Today I want to talk a little about getting stuck or freezing to the spot. I have spoken to many parents about this and it seems it’s something that happens regularly to many autistic children. I am talking about being physically stuck. It is not something my youngest does but it is a regular occurrence with my non-verbal 7 year old.
Getting stuck –
Sometimes we are walking along and my son gets stuck, he can’t move forwards. There is often not a clear reason to me why and he is not necessarily distressed he is simply stuck. The worst thing you can do is force him to move forwards. I need to take a moment as he may just need some processing time. For us we have found that stepping backwards really helps. Sometimes the adult needs to step back so we are behind him other times he needs to step back with us. It can be as simple as that we take a step back and then he can continue to move forward.
Again if we are doing an activity like LEGO and he gets stuck the first thing I try is going back to the last step. My son often learns in very small steps using the backward chaining method. Often a small step can make a big difference to him.
Another way he gets stuck is in a loop. He might be stuck in a loop of running from one room to the other or doing a loop of the playground going on the slide, swing and climbing frame in a set order over and over. Usually some sort of distraction helps to move out of the loop.
Sometimes we need to start again
There are times when the reason my son gets stuck are clear and this can be fear related. This will usually include a new experience and going somewhere unknown. This is where as parents we need to make a judgement call on if it is right to keep going.
At 3 years old we were invited to a soft play birthday party, my son loves soft play. However the party was at a soft play centre in a garden centre somewhere we had not been before. On arrival we walked through the garden centre I could already sense my son was anxious. To get to the soft play we had to walk through an enormous barn style door. We had never been here before and I had failed to adequately prepare my son with visuals. He was now faced with a door unlike any he has ever entered in his life with no idea there was a party on the other side. He was not going to go through that door. My friend was great and the guy who ran the centre even came out with pictures of the soft play so we could show him what was on the other side. It was too late he was too distressed to understand what we were trying to say.

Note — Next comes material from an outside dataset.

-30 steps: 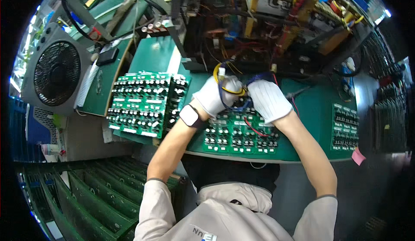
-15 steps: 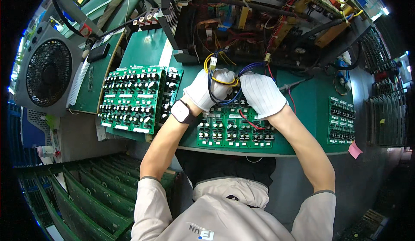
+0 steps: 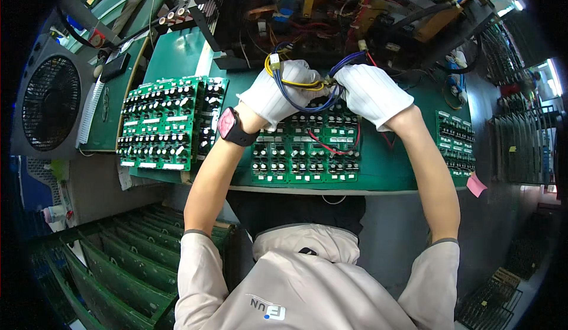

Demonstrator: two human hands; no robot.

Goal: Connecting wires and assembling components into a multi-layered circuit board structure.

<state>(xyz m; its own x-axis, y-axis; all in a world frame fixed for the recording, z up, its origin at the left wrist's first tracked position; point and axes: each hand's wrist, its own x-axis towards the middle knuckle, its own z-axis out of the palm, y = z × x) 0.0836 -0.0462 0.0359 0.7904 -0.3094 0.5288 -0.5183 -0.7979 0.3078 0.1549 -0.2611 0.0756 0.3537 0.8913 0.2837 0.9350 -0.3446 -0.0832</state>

In this instance I knew he would love the soft play so decided to carry my distressed child through which required help from my friend. Now the important part here is after carrying him in and showing him the soft play we left straight away. This allowed my son the option to walk through himself knowing he wanted to go to the soft play. Now knowing what was on the other side he bounded through and had a lovely time running around the soft play whilst I had to sit down and recover from the ordeal. If I had not allowed him to come back of his own accord I would expect he would have remained distressed and probably ended up having a meltdown.
It can still be scary even when you are prepared
One major difference for fear of the unknown is preparation and these days I am pretty good at using visuals and other things to prepare the boys for new things. We spent months working up to our flight the summer before last. Even with all that preparation when we got to the plane door my son got stuck. Thankfully I was prepared and had spoken to the flight staff about this and they were allowing us to board ten minutes earlier than the other passengers. I tried going backwards but this time it wasn’t working he was clearly terrified of walking through the plane door, which is pretty understandable really. So I manhandled him (rather un-elegantly) onto the plane, then instantly went off allowing him to walk on himself. I was so proud that he did go onto the plane as I’m not sure how we would have handled it had he then still not got on.
Sometimes it’s not worth it
While visiting a castle we came to a cellar door with steps down to a dungeon. My son was stuck at the top not wanting to go down the dark stone staircase. It this case we didn’t need to go down so we just gave it a miss.
My go to supports when my son gets stuck are a little nudge, redirection or visual supports.
Do you or your kids ever get stuck or freeze? What has worked for you?